At this point the self-calibrated data live in the corrected column. Let's split out the corrected data once again, to preserve this calibration.

# In CASA
os.system('rm -rf twhya_selfcal4.ms*') 
split(vis='twhya_selfcal_3.ms', 
      outputvis='twhya_selfcal_4.ms', 
      datacolumn='corrected')

Clean a fifth time to view our results. Since we don't plan to do another round of calibration, no need to use savemodel='modelcolumn' here.

Figure 10: Residuals from the fifth tclean after 8 major cycles of cleaning.
# In CASA
os.system('rm -rf fifth_image.*')
tclean(vis='twhya_selfcal_4.ms',
       imagename='fifth_image',
       field='5',
       spw='',
       specmode='mfs',
       deconvolver='hogbom',
       nterms=1,
       gridder='standard',
       imsize=[250,250],
       cell=['0.1arcsec'],
       weighting='briggs',
       threshold='0mJy',
       interactive=True,
       niter=5000)

Image Statistics: Beam 0.598", 0.446", -54.912°, RMS = 2.0 mJy

This time, notice from the residuals that you can clean more deeply. After 4 main cycles, the background residuals look very random on the scale of the beam size. This is good!

Compare the fourth and fifth images (you can use an imstat command or inspect the images in CARTA). The noise level is better, while the flux has not changed markedly (this is very good, it's what we worry about with amplitude self calibration).

By assuming that the previous cleans represent good models we have managed to improve the signal-to-noise on the data by over a factor of 3. Not bad!

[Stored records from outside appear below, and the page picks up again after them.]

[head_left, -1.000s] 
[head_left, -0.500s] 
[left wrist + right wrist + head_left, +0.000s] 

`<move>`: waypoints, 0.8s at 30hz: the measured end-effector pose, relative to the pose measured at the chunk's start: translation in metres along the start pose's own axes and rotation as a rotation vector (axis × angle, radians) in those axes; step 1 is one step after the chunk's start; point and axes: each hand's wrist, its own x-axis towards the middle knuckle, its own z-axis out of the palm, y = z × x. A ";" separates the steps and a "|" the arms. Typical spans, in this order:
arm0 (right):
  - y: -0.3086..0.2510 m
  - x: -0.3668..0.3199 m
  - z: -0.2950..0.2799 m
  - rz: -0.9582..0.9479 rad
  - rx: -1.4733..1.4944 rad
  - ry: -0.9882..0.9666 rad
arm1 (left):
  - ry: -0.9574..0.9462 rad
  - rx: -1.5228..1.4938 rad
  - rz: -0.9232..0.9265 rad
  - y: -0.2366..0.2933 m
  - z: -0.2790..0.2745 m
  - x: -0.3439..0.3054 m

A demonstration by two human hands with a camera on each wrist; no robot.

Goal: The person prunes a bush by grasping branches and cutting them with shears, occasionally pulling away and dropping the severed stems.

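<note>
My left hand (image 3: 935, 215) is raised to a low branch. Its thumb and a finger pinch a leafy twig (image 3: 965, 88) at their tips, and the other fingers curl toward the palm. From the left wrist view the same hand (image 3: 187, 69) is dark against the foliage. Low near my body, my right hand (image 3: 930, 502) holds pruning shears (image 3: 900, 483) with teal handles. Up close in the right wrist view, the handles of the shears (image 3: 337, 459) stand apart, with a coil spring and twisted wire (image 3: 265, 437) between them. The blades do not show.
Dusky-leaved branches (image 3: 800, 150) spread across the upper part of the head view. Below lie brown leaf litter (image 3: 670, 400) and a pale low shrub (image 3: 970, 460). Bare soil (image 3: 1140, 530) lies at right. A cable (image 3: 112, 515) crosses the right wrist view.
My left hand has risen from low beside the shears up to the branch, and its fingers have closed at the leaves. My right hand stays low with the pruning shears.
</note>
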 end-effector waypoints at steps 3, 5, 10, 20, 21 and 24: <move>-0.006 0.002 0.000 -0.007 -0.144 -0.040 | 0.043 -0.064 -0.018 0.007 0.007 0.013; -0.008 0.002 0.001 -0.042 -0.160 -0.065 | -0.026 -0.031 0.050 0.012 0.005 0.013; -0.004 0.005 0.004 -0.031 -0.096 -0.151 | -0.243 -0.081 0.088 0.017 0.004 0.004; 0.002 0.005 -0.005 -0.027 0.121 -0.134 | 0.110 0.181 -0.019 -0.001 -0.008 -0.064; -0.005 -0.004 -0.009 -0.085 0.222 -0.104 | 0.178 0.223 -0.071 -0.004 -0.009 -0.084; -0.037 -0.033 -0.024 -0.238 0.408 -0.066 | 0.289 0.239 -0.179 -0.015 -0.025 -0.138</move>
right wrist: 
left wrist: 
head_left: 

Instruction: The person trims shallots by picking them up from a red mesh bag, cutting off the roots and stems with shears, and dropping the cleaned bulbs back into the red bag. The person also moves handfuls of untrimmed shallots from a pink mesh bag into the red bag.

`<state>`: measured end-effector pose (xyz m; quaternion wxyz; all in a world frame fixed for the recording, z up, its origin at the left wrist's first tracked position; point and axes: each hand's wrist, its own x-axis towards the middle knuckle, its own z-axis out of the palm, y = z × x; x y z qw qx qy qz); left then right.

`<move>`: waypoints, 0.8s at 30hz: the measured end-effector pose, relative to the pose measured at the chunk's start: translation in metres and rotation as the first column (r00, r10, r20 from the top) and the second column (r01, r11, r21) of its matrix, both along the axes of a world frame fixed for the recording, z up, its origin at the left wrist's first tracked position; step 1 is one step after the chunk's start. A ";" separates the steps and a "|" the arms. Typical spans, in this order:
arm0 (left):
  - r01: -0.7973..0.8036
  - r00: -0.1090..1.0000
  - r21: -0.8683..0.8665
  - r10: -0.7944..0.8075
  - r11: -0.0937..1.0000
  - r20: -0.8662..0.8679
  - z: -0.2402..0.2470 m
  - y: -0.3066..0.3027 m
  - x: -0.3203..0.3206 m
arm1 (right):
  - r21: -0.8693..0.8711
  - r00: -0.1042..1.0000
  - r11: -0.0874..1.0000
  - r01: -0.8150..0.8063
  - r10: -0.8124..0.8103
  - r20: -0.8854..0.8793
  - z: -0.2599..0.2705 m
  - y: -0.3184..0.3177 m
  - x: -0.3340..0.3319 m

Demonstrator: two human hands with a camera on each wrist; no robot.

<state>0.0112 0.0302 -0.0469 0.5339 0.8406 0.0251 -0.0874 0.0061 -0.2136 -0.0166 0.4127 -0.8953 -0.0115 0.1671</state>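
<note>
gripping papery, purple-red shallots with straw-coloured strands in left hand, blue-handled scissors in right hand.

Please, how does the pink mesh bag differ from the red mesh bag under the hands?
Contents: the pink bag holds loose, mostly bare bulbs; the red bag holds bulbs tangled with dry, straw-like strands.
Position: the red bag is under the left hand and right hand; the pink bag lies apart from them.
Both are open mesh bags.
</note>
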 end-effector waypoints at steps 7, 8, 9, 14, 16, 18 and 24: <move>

Whether you are satisfied with the apcal self-calibration in this case or not, it is very important to understand that amplitude+phase self-cal is not always successful, nor is it always necessary. If you can get good solutions with apcal self-calibration, you will likely have improved your S/N ratio by an order of magnitude or more over the non-self- calibrated data. Likewise, if you have had a significant improvement with phase-only self-cal, and you can’t get good solutions for amplitude+phase, that’s okay - you have still significantly improved your data!

In this case the fifth image is our best continuum image. We can use the data set (twhya_selfcal_4.ms) to proceed with later work. In the next lesson we'll do UV continuum subtraction and line imaging.

(ASIDE: Note that you would need to do the primary beam correction on this data in the same way as you corrected the previous continuum image before making science measurements).